#### Aim of the task:
Every line below that has the word "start" counts once; report how many lines that makes, with no other words.

━━ Dataset content

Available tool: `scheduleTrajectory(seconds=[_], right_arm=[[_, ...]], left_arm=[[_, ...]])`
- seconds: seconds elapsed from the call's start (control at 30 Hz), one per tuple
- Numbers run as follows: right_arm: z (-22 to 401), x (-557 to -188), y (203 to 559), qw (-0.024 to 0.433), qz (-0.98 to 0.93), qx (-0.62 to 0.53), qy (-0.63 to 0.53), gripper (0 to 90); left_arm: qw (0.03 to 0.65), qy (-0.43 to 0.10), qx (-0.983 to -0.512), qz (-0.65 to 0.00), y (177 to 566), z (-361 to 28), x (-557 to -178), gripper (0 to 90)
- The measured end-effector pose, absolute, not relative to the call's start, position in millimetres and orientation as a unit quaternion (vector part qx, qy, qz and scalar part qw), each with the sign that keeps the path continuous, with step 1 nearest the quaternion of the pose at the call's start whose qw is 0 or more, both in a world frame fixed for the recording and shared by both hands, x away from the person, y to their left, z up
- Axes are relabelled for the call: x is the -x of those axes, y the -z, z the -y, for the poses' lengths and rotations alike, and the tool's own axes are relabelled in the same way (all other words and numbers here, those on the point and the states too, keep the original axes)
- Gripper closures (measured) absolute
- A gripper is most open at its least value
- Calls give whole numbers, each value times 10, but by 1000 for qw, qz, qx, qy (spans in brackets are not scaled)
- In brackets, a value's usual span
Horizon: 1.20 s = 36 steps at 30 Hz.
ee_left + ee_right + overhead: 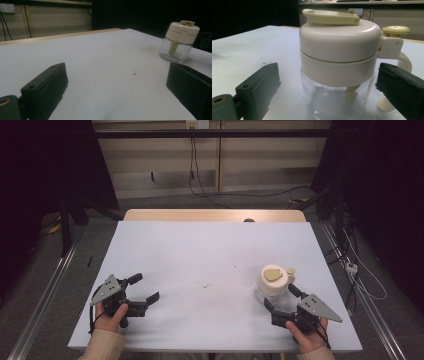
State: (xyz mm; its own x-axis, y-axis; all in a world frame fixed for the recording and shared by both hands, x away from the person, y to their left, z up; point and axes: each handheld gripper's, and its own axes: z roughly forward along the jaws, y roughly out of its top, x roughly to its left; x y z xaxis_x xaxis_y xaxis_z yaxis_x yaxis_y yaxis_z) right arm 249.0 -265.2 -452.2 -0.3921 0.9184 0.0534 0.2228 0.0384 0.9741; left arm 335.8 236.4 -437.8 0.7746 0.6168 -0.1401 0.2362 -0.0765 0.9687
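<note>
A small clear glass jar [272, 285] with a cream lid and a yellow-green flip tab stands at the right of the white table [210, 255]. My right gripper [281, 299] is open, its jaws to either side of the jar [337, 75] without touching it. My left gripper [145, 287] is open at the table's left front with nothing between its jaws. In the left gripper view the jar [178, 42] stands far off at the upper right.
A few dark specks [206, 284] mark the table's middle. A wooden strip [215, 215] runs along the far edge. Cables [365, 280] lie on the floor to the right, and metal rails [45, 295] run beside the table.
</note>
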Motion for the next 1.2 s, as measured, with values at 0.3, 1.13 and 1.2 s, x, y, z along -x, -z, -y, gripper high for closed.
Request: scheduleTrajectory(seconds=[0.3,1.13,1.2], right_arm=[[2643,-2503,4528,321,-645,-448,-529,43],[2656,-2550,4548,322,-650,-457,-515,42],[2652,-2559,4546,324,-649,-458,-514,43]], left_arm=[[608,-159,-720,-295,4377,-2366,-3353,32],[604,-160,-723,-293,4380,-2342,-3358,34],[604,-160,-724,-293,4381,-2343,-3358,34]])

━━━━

#### Worked solution:
2